Created a new section 4.4.5 specifically addressing the issue, and trimmed
associated text in 4.3.2/5.3.3/6. The new section is as follows:
4.4.5. Routing State Failures
A GIST node can receive a message from a GIST peer, which can only be
correctly processed in the context of some routing state, but where
no corresponding routing state exists. Cases where this can arise
include:
o Where the message is random traffic from an attacker, or
backscatter (responses to such traffic).
o Where routing state has been correctly installed but the peer has
since lost it, for example because of aggressive timer settings at
the peer, or because the node has crashed and restarted.
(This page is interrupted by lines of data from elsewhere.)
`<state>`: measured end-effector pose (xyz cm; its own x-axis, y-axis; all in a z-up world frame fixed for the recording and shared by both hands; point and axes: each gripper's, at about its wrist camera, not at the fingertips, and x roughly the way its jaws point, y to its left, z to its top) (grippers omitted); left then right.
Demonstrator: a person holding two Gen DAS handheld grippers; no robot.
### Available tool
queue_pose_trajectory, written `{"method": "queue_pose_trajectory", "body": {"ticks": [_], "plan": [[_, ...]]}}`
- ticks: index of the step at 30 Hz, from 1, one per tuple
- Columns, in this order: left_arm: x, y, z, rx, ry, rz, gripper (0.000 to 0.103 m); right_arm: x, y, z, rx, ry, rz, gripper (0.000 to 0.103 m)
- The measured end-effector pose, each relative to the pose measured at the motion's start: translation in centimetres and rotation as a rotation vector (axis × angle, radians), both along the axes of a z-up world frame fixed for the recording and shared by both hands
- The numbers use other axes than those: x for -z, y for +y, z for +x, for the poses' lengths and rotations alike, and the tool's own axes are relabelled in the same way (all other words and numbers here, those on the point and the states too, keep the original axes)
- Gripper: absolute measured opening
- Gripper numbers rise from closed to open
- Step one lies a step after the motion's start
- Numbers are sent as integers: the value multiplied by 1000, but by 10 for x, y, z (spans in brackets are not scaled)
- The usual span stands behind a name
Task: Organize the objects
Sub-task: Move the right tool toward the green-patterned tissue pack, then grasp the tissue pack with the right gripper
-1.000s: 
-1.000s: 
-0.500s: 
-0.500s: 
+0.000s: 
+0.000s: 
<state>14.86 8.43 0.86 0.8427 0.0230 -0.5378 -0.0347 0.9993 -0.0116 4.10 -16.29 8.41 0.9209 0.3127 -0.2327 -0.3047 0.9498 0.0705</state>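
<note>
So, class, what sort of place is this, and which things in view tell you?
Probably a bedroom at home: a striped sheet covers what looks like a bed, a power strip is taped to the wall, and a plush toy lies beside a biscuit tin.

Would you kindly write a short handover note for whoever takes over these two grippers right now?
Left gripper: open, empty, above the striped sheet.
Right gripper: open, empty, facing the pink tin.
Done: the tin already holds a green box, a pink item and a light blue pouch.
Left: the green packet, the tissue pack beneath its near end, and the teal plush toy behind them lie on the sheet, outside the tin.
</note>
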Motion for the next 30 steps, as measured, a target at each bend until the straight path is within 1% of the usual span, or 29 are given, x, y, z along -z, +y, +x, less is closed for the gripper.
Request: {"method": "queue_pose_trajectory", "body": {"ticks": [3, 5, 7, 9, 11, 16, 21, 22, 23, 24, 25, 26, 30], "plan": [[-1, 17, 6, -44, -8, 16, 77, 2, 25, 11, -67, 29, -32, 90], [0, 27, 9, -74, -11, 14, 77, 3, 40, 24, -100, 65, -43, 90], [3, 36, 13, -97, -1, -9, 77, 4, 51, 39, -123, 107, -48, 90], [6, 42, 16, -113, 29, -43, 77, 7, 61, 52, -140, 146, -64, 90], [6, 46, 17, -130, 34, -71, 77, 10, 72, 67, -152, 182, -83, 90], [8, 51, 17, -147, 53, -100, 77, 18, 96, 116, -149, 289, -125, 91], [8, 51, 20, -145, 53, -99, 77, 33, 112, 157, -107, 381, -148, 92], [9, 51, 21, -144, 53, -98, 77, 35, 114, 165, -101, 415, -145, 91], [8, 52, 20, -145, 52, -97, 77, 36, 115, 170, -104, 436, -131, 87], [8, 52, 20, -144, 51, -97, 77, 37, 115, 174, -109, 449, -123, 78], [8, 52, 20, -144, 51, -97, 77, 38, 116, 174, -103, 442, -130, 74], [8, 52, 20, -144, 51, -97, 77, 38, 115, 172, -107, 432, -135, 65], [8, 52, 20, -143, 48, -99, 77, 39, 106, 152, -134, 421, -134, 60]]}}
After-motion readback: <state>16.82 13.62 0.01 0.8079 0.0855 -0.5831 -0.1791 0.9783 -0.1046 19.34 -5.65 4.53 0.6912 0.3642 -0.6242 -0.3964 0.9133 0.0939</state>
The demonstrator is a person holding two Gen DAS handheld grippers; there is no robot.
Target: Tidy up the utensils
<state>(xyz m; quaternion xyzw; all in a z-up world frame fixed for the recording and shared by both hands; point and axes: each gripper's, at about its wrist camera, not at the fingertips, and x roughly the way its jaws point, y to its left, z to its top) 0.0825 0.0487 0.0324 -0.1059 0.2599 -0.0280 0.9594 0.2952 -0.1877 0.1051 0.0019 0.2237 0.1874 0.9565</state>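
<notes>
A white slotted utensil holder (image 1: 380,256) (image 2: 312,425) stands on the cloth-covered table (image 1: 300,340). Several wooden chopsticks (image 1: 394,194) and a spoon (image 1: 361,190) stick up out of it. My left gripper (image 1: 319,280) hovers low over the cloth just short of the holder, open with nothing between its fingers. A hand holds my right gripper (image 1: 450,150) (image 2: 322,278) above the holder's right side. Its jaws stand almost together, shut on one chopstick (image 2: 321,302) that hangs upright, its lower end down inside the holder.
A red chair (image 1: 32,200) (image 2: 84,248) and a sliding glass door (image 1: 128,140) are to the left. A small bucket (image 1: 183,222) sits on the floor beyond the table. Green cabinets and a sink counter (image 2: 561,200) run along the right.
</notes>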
o Where the routing state has never been correctly installed in the
first place, but the sending node does not know this. This can
happen if the Confirm message of the handshake is lost.
It is important for GIST to recover from such situations promptly
where they represent genuine errors (node restarts, or lost messages
which would not otherwise be retransmitted). Note that only
Response, Confirm, Error and Data messages ever require routing state
to exist, and these are considered in turn:
Response: A Response can be received at a node which never sent (or
has forgotten) the corresponding Query. If the node wants routing
state to exist, it will initiate it itself; a diagnostic error
would not allow the sender of the Response to take any corrective
action, and the diagnostic could itself be a form of backscatter.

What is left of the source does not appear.